Raad voor Verkeer en Waterstaat pleit voor klimaattoets bij investeringen in infrastructuur

De overheid moet klimaatverandering bij investeringsbeslissingen in infrastructuur expliciet meenemen. Zij moet daartoe een adaptatietoets klimaatverandering bij investeringsbeslissingen invoeren.

Dat adviseert de Raad voor Verkeer en Waterstaat in het advies ‘Witte Zwanen, Zwarte Zwanen, advies over proactieve adaptatie aan klimaatverandering’, dat op 15 juli aan de bewindslieden van Verkeer en Waterstaat is aangeboden.

Het is niet eenvoudig klimaatverandering goed mee te nemen bij beslissingen over infrastructuur. We weten namelijk niet hoe groot de veranderingen in het klimaat en de effecten daarvan op infrastructuur zullen worden noch wanneer die optreden. Zal bijvoorbeeld de zeespiegel met 0,5m, 1m of nog meer stijgen en is dat over 50 jaar of pas over 100 jaar het geval?

Politieke bestuurders vinden dat soort onzekerheden lastig. En ze hebben onvoldoende instrumenten om er mee om te gaan. Daarom schuiven ze beslissingen voor zich uit als ze iets nog niet zeker weten of nemen ze maatregelen die later niet nodig blijken te zijn geweest.

We moeten klimaatverandering niet negeren, maar we moeten er ook niet overspannen op reageren. Het is dus zaak om slimmer met de onzekerheden van klimaatsverandering om te gaan.

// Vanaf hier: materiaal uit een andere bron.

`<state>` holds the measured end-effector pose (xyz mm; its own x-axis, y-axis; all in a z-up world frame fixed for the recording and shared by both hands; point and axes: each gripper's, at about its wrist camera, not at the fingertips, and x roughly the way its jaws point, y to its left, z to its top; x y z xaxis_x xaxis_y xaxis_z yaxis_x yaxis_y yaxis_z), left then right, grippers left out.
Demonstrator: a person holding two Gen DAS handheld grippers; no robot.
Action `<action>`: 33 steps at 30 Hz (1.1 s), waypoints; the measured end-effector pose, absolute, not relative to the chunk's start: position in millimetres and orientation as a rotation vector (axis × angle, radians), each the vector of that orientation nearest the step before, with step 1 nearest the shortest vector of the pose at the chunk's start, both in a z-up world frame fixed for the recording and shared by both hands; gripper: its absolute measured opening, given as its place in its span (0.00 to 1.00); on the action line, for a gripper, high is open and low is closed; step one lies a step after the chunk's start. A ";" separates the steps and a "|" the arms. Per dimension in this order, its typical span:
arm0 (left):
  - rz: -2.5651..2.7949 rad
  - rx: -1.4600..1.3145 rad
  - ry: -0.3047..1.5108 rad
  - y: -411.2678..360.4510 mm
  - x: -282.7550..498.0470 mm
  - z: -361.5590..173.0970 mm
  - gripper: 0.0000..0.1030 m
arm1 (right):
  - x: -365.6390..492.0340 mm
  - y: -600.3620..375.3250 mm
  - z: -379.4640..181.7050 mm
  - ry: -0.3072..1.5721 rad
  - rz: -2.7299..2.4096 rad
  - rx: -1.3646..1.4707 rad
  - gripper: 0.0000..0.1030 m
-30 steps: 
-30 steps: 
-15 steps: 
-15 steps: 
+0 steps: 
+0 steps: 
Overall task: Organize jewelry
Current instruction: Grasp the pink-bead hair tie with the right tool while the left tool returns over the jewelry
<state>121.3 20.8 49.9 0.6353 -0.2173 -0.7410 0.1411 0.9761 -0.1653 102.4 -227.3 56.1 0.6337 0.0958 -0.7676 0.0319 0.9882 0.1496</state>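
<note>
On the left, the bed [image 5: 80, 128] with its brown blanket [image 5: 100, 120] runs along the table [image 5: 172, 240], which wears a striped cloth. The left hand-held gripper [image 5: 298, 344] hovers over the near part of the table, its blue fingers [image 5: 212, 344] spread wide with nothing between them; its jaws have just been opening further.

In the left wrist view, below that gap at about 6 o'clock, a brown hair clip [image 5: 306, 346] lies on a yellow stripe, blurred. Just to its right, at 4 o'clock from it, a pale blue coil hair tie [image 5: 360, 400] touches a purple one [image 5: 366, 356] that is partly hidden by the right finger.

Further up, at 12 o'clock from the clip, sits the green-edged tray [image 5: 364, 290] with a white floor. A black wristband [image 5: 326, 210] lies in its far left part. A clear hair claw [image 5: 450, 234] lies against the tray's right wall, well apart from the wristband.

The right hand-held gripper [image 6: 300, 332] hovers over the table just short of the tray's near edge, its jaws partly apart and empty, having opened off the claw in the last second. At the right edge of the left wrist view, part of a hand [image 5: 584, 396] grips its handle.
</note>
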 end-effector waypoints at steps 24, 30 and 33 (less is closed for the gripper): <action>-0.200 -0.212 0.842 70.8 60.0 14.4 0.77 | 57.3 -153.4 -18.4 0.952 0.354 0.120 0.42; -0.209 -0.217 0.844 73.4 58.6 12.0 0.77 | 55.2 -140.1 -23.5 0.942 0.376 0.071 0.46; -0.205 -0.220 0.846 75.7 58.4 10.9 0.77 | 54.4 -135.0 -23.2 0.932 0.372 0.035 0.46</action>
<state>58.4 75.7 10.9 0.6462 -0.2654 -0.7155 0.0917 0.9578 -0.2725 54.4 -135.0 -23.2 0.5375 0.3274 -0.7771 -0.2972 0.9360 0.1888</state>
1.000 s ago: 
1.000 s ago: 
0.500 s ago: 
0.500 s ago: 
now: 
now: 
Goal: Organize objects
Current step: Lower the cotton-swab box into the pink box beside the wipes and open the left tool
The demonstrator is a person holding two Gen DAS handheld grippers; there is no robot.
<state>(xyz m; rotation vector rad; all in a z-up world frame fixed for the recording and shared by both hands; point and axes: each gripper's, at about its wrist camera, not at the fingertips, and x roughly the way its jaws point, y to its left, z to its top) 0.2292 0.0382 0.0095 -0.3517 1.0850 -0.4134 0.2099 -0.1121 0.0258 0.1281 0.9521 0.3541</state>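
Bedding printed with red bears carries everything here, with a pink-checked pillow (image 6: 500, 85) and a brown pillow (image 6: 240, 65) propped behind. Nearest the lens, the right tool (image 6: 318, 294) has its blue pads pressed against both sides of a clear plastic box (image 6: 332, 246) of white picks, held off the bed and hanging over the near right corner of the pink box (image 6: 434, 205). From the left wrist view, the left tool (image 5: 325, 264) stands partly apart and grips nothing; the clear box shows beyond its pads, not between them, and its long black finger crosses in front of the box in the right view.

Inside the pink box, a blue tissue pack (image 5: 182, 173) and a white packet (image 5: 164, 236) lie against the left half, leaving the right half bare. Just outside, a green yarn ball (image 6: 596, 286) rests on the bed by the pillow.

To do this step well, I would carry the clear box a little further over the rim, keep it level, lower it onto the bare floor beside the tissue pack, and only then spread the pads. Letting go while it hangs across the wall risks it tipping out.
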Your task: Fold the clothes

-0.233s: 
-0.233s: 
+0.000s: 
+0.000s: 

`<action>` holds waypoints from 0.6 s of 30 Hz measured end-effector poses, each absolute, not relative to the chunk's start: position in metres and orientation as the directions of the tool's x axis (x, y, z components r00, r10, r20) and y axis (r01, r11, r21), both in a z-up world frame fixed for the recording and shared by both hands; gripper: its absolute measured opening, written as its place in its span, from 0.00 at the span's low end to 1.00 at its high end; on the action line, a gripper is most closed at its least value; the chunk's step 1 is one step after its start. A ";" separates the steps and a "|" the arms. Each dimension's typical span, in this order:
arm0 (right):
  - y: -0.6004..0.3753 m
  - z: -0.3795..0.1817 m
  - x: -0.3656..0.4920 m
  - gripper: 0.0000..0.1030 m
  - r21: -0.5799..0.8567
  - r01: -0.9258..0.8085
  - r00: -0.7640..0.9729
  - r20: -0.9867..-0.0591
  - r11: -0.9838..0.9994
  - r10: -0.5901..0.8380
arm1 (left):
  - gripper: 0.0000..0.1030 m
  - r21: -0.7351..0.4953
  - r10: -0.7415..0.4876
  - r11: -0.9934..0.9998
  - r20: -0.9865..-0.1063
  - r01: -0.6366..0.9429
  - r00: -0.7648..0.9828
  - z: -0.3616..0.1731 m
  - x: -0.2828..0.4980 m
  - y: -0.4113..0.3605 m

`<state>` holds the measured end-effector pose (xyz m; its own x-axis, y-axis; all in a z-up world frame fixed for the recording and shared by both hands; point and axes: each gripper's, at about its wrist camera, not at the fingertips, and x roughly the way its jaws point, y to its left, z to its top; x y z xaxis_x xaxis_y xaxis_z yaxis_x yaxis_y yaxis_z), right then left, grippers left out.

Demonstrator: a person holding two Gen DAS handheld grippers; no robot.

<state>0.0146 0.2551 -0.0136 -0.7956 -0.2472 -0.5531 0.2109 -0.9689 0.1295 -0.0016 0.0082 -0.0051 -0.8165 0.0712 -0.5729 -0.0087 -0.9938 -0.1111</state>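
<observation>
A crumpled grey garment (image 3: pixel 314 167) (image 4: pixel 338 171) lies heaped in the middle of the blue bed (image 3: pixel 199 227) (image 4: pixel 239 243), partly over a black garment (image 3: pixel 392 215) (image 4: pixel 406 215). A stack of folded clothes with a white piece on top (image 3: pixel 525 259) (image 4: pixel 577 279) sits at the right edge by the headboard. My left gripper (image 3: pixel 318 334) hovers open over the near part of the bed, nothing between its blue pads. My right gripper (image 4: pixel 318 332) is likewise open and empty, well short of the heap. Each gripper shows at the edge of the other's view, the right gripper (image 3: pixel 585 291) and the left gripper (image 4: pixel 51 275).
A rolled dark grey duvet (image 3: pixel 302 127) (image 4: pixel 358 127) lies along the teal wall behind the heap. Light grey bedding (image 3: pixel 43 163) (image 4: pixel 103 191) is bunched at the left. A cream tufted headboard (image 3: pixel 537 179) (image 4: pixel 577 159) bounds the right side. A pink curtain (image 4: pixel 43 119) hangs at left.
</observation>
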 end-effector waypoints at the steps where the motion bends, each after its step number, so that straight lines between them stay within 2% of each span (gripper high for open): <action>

In het advies geeft de Raad een recept voor zo’n slimmere aanpak. Belangrijke ingrediënten zijn:

  • onderzoek, bijvoorbeeld met scenario’s, op welke termijn we bij infrastructuur en het gebruik ervan problemen zouden kunnen verwachten;
  • zet een monitoringsysteem op om de ontwikkelingen in kwetsbaarheid van infrastructuur te volgen;
  • tref nu al voorbereidingen om tijdig op verwachte maar ook onverwachte ontwikkelingen in te kunnen spelen;
  • investeer waar mogelijk in maatregelen die aangepast kunnen worden aan het tempo van kimaatverandering – een klassiek voorbeeld is kustversterking door zand opspuiten. 

Klimaatverandering is niet alleen een zaak voor het rijk. Alle partijen, provincies, gemeenten, waterschappen, bedrijfsleven, maatschappelijke organisaties en burgers dienen er bij hun beslissingen rekening mee te gaan houden. Dat vraagt om een cultuuromslag.

De kennis over klimaatverandering moet op peil blijven. Nu werken vele instituten in grote onderzoekprogramma’s samen. Ook als de maatschappelijke aandacht voor klimaatverandering wegebt moeten ontwikkelingen in klimaat, functionaliteit van infrastructuur, technische en financiële mogelijkheden goed onderzocht en gevolgd worden. We moeten met elkaar afspreken dat we deze ontwikkelingen regelmatig bij het beleid betrekken en investeringen toetsen op hun bijdrage aan het adaptief vermogen van Nederland. Deze klimaattoets is niet eenmalig zoals de MER of Watertoets maar wordt regelmatig uitgevoerd op investeringsprogramma’s.